Elliott pondered the question carefully. He didn’t stay the night very often, and when he did, he was gone before Aiden woke up. Breakfast had never been a part of their equation.

“Really?” Elliott asked, aiming for teasing nonchalance. “I thought that was the kind of thing that would fall into the cons list of relationships. The morning after.” He shuddered theatrically.

“No,” Aiden said, finally finding Elliott’s eyes in the partial darkness. “Breakfast is a good meal to share if you like the person you share it with. There’s none of the anxiety that comes with other meals. Dinner means expectations, usually, no matter how long you’ve been dating. Lunch is fine, but it always feels like filler. You can’t really relax at lunch. You have to go back to whatever it was you were doing before you interrupted your day halfway through.”

“No work to rush off to on a Sunday morning,” Elliott murmured.

“Exactly. You can take your time. The pressure’s off, you’ve probably already done what was making you nervous.” Elliott laughed softly and Aiden smiled. “Breakfast is honest. I think it’s harder to hide in the morning, when you’re still waking up and you haven’t shown anyone outside your face yet.”

Aiden’s face hid nothing just then. There was a wistfulness that Elliott could plainly see, and a little touch of sadness that was overtaken more and more by hopefulness as Elliott watched. Not a grand sort of hope, for a romantic victory against all odds. A quiet hope, for a small thing that wouldn’t change anything. For a peaceful Sunday morning with a person he liked to spend time with. Elliott knew the feeling.

“I thought you didn’t cook,” Elliott said.
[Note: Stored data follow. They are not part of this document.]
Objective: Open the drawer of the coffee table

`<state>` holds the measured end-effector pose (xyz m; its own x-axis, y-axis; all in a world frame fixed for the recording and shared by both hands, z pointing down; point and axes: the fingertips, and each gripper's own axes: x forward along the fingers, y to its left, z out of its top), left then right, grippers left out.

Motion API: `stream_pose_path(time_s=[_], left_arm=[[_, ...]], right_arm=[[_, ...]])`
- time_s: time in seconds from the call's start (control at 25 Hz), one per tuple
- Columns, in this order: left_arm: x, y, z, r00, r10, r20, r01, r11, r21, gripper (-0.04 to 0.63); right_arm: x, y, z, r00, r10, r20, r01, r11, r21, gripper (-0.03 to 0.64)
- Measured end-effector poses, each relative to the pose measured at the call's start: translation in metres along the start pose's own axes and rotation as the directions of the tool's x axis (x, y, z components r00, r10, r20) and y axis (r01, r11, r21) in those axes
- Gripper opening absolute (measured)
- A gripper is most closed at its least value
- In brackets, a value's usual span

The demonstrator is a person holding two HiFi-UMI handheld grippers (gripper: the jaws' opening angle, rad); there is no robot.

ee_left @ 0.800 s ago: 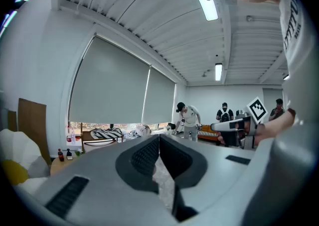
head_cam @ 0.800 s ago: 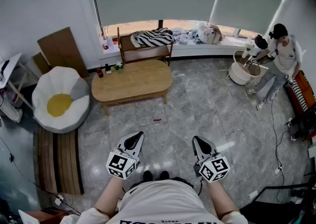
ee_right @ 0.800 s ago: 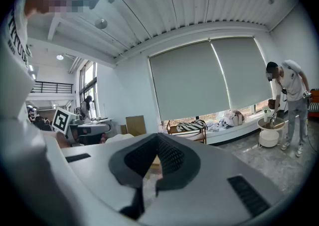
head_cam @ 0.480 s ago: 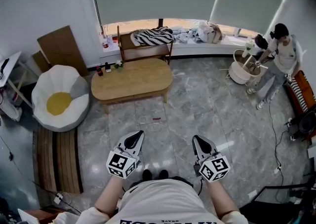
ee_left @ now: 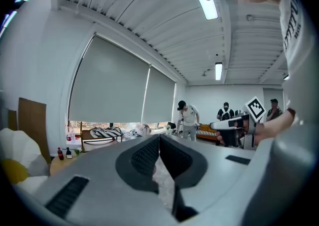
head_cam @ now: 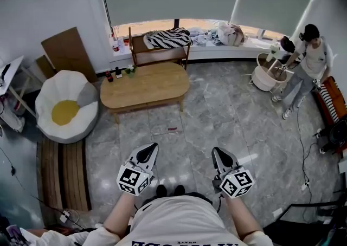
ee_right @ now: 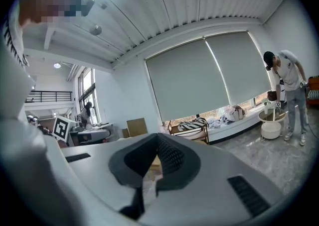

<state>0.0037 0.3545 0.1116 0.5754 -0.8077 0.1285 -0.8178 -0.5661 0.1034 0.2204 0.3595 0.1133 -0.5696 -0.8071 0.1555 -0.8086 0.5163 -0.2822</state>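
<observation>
Left gripper [head_cam: 150, 149]: jaws were pressed together, empty.
Right gripper [head_cam: 218, 154]: likewise, empty.
Coffee table [head_cam: 146, 86]: bottles [head_cam: 113, 76] sat on its corner.
White tub [head_cam: 263, 82]: contents unclear.

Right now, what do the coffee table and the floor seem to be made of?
The coffee table is probably light wood or veneer with a matte finish, going by its warm tan top and legs. The floor looks like polished grey marble or marble-look tile, going by the veining, seams and glare.
</observation>
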Motion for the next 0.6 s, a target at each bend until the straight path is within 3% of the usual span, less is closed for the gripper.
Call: stream_pose_path(time_s=[0.6], left_arm=[[0.029, -0.027, -0.007, 0.999, 0.054, -0.009, -0.054, 0.999, -0.010, 0.020]], right_arm=[[-0.005, -0.033, 0.004, 0.997, 0.073, -0.019, -0.074, 0.995, -0.062, 0.014]])
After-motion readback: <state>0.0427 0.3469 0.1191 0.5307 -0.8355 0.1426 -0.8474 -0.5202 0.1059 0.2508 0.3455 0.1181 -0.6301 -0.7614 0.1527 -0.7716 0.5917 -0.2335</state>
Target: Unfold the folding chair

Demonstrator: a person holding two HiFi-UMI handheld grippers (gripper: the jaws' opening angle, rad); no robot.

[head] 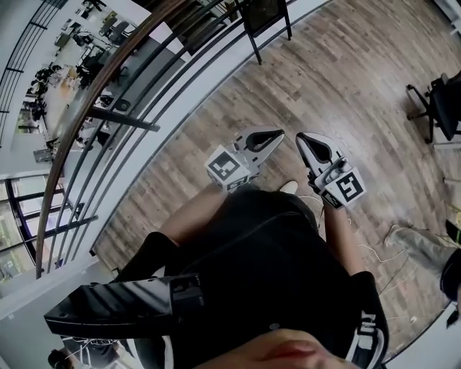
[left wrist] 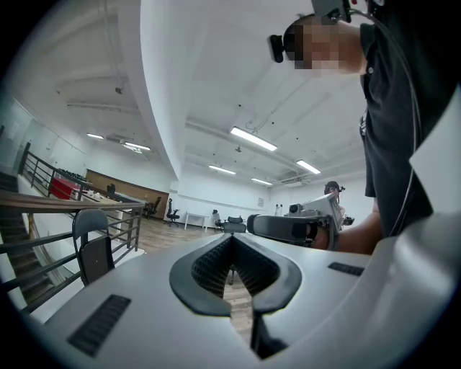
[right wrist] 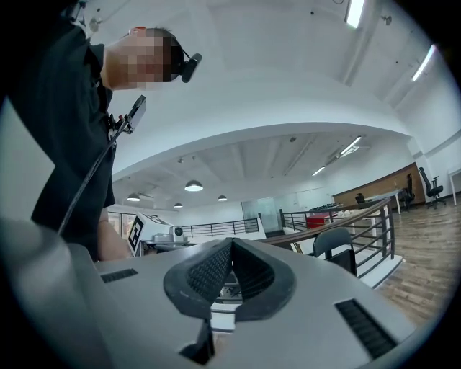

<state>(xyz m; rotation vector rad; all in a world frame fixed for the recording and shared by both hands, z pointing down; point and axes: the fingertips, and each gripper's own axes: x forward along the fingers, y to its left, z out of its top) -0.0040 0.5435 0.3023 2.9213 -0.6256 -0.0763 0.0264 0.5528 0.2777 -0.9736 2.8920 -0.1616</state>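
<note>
The dark folding chair (head: 266, 21) stands upright beside the railing, well ahead of both grippers. It also shows in the left gripper view (left wrist: 94, 249) and in the right gripper view (right wrist: 338, 249), its seat panel hanging flat against the frame. My left gripper (head: 277, 135) and right gripper (head: 302, 137) are held side by side in front of my body, pointing level, tips close together. Both are shut with nothing between the jaws, as the left gripper (left wrist: 232, 239) and right gripper (right wrist: 230, 242) show in their own views. Neither touches the chair.
A dark metal railing with a wooden handrail (head: 130, 94) curves along the left, with a lower floor beyond it. A black office chair (head: 439, 108) stands at the right edge. Thin cables (head: 374, 252) lie on the wooden floor (head: 346, 65) by my feet.
</note>
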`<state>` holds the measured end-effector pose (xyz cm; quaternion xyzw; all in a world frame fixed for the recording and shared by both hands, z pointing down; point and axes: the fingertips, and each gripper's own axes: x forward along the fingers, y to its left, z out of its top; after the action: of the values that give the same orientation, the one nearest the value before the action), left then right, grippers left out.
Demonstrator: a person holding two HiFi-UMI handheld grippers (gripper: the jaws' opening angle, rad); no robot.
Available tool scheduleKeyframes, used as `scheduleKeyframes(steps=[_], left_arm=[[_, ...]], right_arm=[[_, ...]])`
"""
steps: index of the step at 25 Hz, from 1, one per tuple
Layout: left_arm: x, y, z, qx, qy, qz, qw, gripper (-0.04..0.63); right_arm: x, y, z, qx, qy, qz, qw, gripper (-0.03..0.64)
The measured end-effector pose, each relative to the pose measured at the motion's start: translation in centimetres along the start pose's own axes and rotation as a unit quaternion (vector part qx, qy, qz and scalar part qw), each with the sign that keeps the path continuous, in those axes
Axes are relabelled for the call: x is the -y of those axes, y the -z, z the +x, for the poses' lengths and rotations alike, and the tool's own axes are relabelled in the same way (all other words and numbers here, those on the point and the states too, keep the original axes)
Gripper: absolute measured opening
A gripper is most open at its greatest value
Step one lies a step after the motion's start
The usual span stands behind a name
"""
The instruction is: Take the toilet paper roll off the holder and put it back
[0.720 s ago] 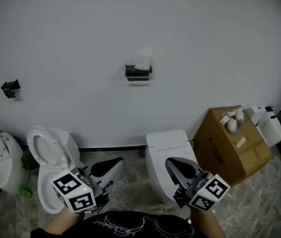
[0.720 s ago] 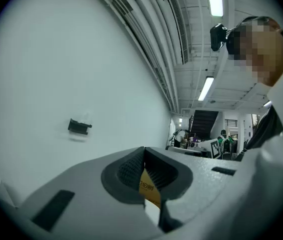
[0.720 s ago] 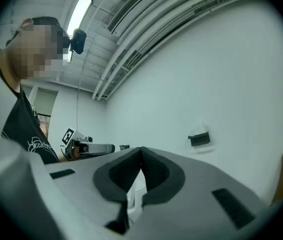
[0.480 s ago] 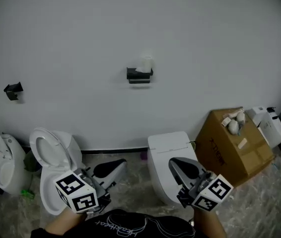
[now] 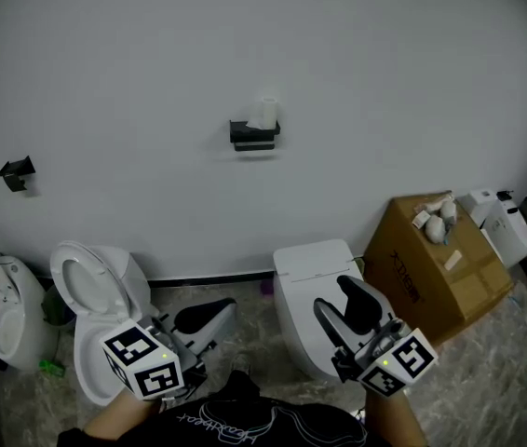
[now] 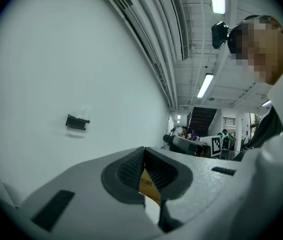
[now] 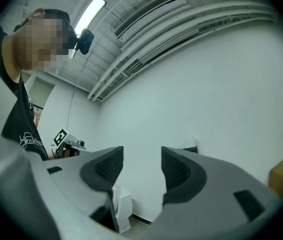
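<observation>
Left claw (image 5: 215,314) closed, right claw (image 5: 339,302) half open and empty, toilet paper roll (image 5: 265,113) on wall holder (image 5: 253,137)

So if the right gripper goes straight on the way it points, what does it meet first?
Probably bare wall, just left of the holder; the right gripper is open and empty. Depth is unclear.

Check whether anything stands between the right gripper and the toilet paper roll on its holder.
Nothing visible does. Only open space lies between the right gripper and the toilet paper roll on the holder; the white toilet sits below that path.
</observation>
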<state>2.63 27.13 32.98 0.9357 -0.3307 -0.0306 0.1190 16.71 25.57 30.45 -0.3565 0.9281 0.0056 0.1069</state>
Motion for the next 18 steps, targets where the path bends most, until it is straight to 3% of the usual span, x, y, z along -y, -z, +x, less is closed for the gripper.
scheduleKeyframes(steps=[4,7,18], left_arm=[[-1.1,-0.5,0.5,0.005,0.003,-0.001,1.0000,0.005],[-2.5,-0.9,1.0,0.011,0.005,-0.001,0.9999,0.005],[-11.1,-2.5,5.0,0.020,0.001,-0.007,0.9998,0.005]], right_arm=[[1.4,0.0,1.0,-0.007,0.022,-0.014,1.000,0.324],[2.7,0.1,2.2,-0.011,0.034,-0.025,0.999,0.365],[8.3,1.8,10.0,-0.032,0.035,-0.040,0.998,0.399]])
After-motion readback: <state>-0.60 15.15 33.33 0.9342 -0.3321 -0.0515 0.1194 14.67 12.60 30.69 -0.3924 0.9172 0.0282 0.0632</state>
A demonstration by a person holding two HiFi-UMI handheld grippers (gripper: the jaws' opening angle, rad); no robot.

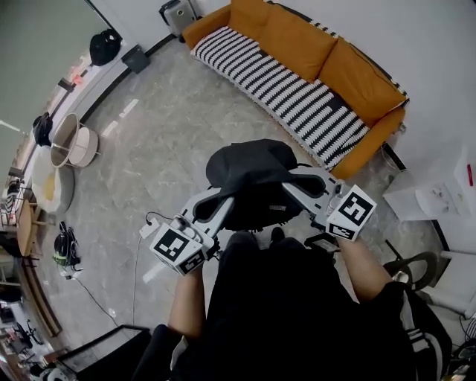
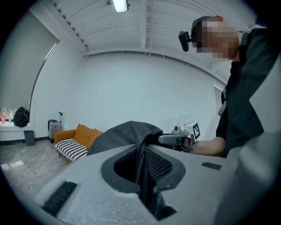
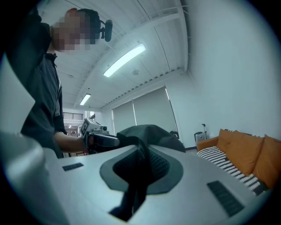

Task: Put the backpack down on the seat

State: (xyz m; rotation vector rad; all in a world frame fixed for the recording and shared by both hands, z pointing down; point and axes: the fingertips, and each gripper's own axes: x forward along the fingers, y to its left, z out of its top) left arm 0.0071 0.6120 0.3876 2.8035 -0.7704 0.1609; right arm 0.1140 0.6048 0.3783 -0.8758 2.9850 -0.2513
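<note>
One backpack, hung between left gripper and right gripper, both clenched on its fabric, for carrying to sofa seat.

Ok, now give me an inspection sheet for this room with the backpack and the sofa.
Surface: grey stone floor; sofa seat has a striped cover.
Job's things: backpack held in the air, short of the sofa.
Clutter: bag and tubs on the floor at left; suitcase by the sofa.
Tongs: left tongs and right tongs each shut on backpack fabric.
Cables: white cable on the floor.
Surroundings: white wall, ceiling light.
</note>
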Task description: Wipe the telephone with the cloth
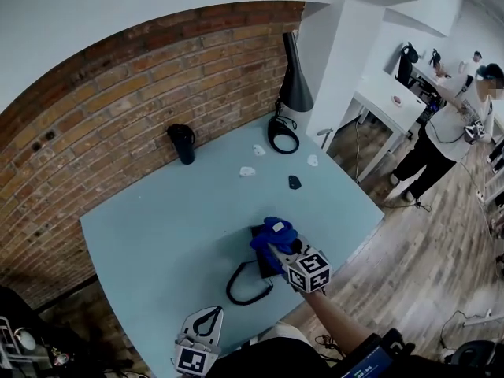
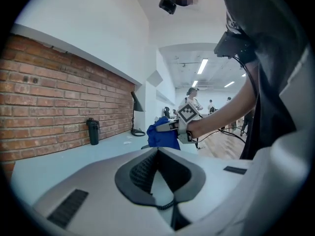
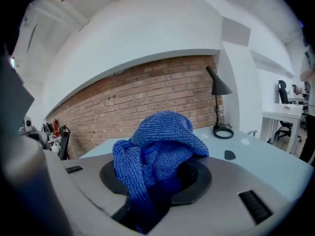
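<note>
Cloth [image 1: 274, 233], one, clamped by right gripper [image 1: 279, 249] over one telephone [image 1: 261, 266].

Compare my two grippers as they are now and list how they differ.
The right gripper is shut on the blue cloth, while the left gripper is shut on nothing. The right gripper is over the telephone, while the left gripper sits back at the near edge of the table, apart from the telephone. Shared: neither has its jaws apart.

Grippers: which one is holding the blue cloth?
The right gripper, over the telephone, has the blue cloth bunched between its jaws; the left gripper holds nothing.
</note>
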Demonstrator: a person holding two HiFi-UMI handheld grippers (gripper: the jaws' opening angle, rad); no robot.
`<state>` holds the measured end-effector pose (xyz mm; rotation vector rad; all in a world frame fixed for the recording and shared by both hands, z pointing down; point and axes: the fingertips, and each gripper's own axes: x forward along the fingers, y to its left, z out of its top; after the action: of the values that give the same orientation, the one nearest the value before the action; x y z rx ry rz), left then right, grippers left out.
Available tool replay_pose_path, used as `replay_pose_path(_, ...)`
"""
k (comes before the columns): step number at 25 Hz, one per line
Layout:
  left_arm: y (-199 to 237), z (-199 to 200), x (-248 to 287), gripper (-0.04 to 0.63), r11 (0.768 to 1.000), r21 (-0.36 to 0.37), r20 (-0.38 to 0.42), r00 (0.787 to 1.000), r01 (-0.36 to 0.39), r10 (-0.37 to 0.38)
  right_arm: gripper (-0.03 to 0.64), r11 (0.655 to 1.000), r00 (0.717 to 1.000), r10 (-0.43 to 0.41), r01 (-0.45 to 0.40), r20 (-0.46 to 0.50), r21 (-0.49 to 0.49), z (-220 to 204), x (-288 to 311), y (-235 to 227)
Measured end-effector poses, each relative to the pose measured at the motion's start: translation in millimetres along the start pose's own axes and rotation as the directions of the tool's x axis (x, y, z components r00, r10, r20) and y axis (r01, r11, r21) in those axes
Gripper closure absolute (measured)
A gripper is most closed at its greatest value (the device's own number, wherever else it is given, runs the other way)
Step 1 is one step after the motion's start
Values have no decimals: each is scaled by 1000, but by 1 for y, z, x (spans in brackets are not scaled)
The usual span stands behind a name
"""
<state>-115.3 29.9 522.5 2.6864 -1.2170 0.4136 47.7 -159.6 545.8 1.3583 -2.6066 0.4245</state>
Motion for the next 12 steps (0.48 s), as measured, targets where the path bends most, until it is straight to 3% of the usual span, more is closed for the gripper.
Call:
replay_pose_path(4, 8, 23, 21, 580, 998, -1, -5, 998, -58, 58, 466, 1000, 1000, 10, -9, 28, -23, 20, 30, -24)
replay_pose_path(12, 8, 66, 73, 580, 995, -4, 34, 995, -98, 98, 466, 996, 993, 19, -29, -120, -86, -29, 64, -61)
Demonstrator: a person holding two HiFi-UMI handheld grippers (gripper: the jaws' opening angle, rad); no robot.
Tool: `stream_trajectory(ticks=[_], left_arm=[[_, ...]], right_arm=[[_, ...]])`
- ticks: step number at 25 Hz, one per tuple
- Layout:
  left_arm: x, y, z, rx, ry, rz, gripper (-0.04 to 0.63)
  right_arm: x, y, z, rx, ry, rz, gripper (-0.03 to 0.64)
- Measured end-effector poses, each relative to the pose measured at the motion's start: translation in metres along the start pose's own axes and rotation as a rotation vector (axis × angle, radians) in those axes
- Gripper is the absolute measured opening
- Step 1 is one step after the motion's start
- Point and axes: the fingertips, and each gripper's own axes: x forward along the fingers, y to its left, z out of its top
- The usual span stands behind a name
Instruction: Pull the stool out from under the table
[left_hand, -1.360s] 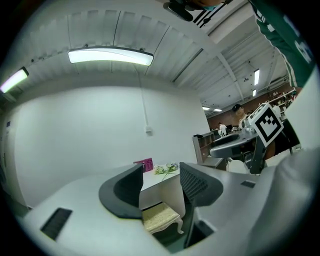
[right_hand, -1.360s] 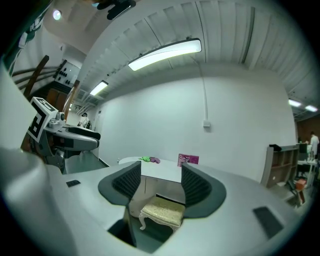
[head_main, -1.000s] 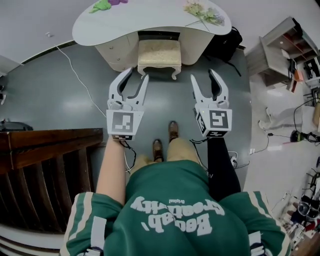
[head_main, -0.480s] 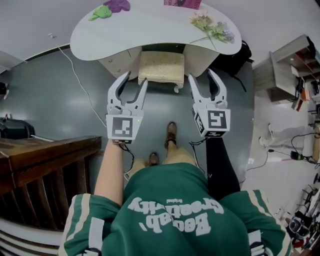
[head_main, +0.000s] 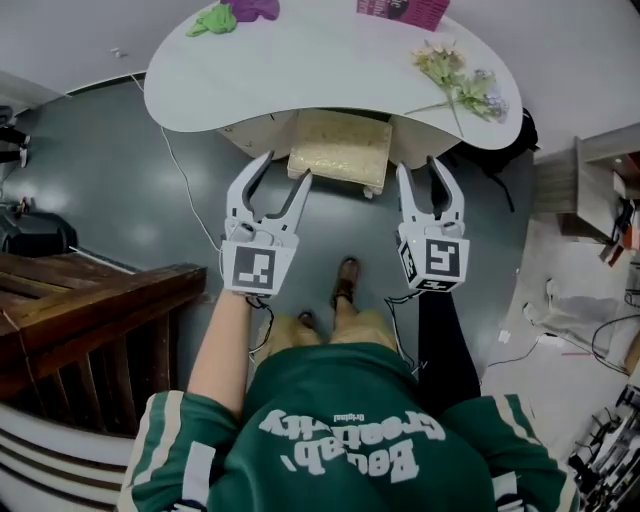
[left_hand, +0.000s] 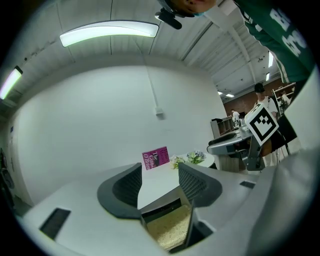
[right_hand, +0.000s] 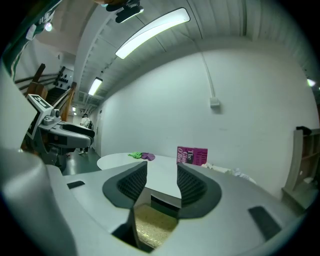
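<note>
The stool (head_main: 340, 148) was seen tucked partly under the white table (head_main: 250, 70), with its cushioned seat half covered by the tabletop. The step in hand was judged to be the reach. The seat's front corners would best be taken evenly on both sides, clear of the table edge, so that the stool could be drawn straight back without twisting. The left gripper (head_main: 284, 168) was held near the seat's left front corner, its jaws moderately apart and opening, with nothing gripped between them. The right gripper (head_main: 422, 166) was held just beside the right front corner, its jaws apart but closing, with nothing pressed between them.
</note>
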Motion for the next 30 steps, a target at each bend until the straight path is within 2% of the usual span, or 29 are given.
stream_trajectory(ticks=[5, 11, 16, 19, 21, 24, 26, 30], left_arm=[[0.018, 0.005, -0.021, 0.002, 0.027, 0.010, 0.239], [0.035, 0.021, -0.053, -0.064, 0.037, 0.023, 0.239], [0.053, 0.030, -0.091, -0.001, 0.046, -0.012, 0.239], [0.066, 0.026, -0.119, 0.114, 0.047, -0.072, 0.256], [0.077, 0.024, -0.141, 0.138, 0.023, -0.105, 0.269], [0.094, 0.023, -0.185, 0.084, 0.026, -0.132, 0.288], [0.104, 0.022, -0.211, 0.074, 0.014, -0.162, 0.290], [0.110, 0.028, -0.253, 0.005, 0.019, -0.198, 0.290]], right_arm=[[0.018, -0.001, -0.034, 0.046, 0.027, 0.020, 0.195], [0.032, 0.008, -0.066, 0.057, 0.058, 0.038, 0.206], [0.050, 0.009, -0.095, 0.043, 0.063, 0.026, 0.223], [0.060, 0.010, -0.116, 0.044, 0.056, 0.015, 0.244], [0.069, 0.010, -0.136, 0.033, 0.064, 0.005, 0.250], [0.083, 0.006, -0.172, 0.013, 0.094, -0.026, 0.250], [0.089, 0.001, -0.196, 0.011, 0.120, -0.058, 0.253], [0.099, 0.007, -0.227, 0.006, 0.152, -0.109, 0.258]])
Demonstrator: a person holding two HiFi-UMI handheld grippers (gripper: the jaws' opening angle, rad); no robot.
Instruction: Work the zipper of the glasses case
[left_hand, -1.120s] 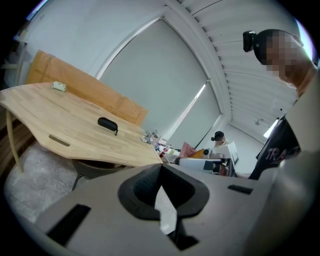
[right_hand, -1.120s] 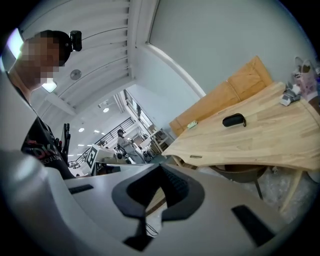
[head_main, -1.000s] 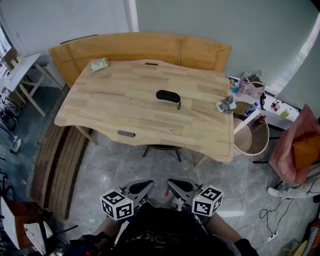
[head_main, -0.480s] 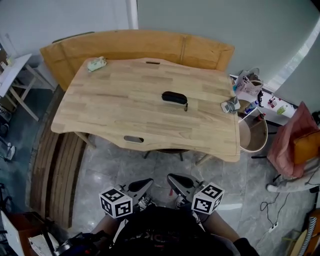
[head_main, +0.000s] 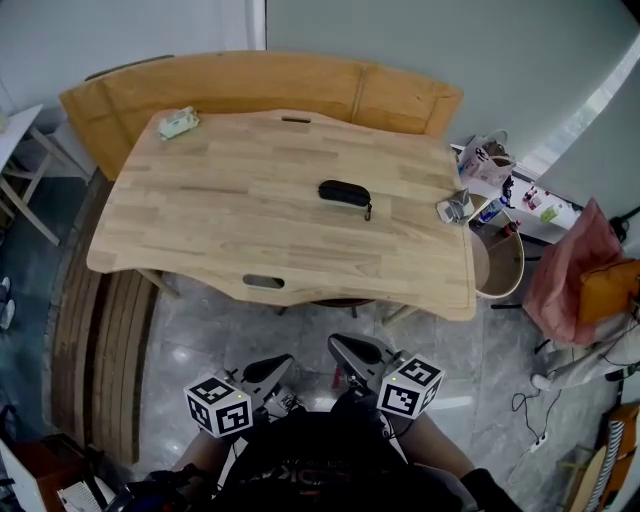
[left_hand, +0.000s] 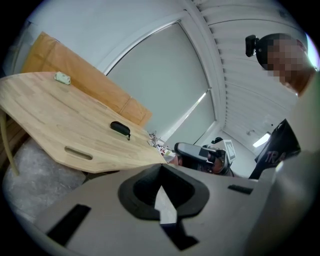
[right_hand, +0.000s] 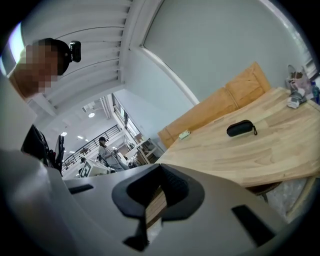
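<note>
Pale wooden planks formed the broad table, with rounded corners and an oval slot near its front edge. A curved plywood bench stood behind it, glossy grey tiles lay below. A small green packet lay at the far left corner. Near the middle rested the case, a black oblong with rounded ends and a short cord at its right end. A round tub stood beyond the right edge. Well short of the table, the left gripper had its grey jaws pressed together on nothing, and the right gripper was likewise closed and empty.
</note>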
Aiden rolled his eyes. “I can scramble a couple of eggs. I’m not completely helpless.”

If Elliott went home with Aiden now, he’d still be technically on the clock, for only a few more hours than he normally logged in a week, but it would probably be more like hanging out. He could see himself waking up on the guest side of Aiden’s bed, his hair crazy from leftover gel. He could imagine what it would be like to have breakfast and chill over some coffee before he headed back to his dorm.

He agreed with Aiden about mornings, though. The light would be brighter, the day newer, and Elliott worried that he’d be more transparent than usual. Then again, what did he have to hide from Aiden?

Looking at Aiden, Elliott remembered the contained glee in his eyes back on the dance floor when he’d recognized a song and started to relax, revealing his embarrassingly thorough knowledge of the lyrics.

After their rocky start, they’d packed a hell of a lot of fun into just a couple of hours.

Aiden must have agreed, and maybe that was where this request was coming from. Maybe, like a kid refusing to go to sleep on Christmas Day because the fun would be over for another year, Aiden wanted to stretch it out.

“Okay,” Elliott said, his stomach tight from happiness. “I’ll stay.”

“All right,” Aiden said, smiling again.

Elliott grinned back. His contentedness felt too large for the small car, so he lowered the window. As they sped toward the rest of their night, Elliott was freezing and windblown, but so very happy.